§ WHAT IS EXPECTED: Answer with the exact lines of the following material from the one containing "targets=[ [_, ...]" through the one containing "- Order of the", both end lines included.
━━━ STORED DATA
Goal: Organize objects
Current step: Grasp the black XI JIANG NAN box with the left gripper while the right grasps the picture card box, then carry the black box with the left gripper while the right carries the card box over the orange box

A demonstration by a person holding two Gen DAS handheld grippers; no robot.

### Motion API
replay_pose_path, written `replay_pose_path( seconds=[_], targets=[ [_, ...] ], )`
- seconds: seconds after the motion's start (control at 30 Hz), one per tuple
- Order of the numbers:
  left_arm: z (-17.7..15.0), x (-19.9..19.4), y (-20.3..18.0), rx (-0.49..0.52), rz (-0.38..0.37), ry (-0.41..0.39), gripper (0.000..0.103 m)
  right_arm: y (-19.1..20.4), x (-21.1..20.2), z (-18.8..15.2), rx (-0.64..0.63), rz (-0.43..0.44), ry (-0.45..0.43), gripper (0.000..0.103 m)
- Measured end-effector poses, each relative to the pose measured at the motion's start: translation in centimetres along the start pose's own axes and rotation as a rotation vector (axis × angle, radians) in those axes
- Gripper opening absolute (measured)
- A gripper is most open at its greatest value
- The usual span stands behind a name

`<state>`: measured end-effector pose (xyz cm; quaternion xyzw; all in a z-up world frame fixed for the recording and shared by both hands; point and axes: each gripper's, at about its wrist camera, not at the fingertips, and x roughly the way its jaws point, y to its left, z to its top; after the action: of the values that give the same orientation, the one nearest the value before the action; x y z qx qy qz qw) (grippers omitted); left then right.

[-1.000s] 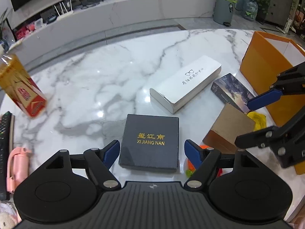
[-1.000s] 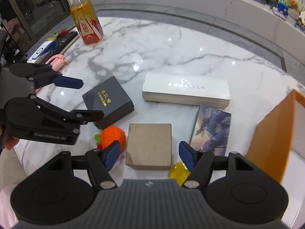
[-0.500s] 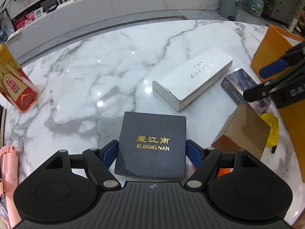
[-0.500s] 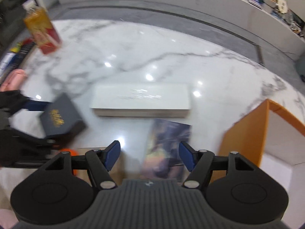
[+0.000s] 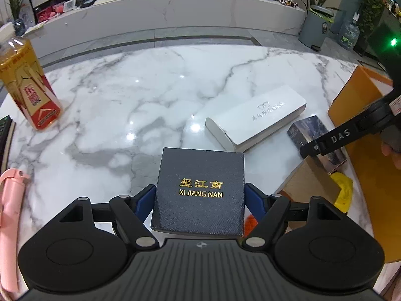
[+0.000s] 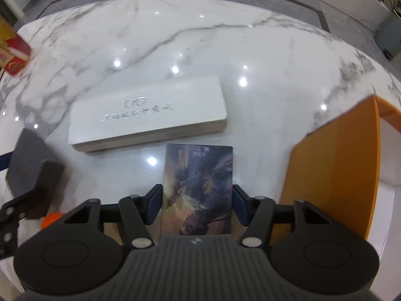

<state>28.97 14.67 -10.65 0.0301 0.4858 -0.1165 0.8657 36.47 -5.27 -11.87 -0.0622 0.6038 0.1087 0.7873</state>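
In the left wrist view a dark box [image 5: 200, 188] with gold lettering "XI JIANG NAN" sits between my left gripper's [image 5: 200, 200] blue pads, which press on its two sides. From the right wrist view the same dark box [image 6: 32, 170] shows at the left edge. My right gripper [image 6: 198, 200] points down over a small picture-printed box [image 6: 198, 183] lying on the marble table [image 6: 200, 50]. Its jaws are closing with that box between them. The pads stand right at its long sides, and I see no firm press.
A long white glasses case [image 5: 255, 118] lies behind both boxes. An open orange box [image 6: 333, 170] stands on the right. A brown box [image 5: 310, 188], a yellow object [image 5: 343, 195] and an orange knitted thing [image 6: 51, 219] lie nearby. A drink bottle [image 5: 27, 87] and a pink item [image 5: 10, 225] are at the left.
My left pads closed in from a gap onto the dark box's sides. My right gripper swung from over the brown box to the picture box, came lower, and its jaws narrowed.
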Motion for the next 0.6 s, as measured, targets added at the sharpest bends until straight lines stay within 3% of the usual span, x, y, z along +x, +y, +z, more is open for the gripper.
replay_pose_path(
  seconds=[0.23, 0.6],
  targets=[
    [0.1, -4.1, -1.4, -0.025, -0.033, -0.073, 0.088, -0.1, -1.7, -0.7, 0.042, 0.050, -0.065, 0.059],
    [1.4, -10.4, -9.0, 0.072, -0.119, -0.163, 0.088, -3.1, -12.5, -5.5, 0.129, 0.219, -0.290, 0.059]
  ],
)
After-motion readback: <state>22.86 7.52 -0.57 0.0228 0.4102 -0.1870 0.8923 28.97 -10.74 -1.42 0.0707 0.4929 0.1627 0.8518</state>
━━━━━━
§ THE ANSWER:
replay_pose_path, written `replay_pose_path( seconds=[_], targets=[ [_, ...] ], )`
- seconds: seconds after the motion's start (control at 30 Hz), one per tuple
- Order of the numbers:

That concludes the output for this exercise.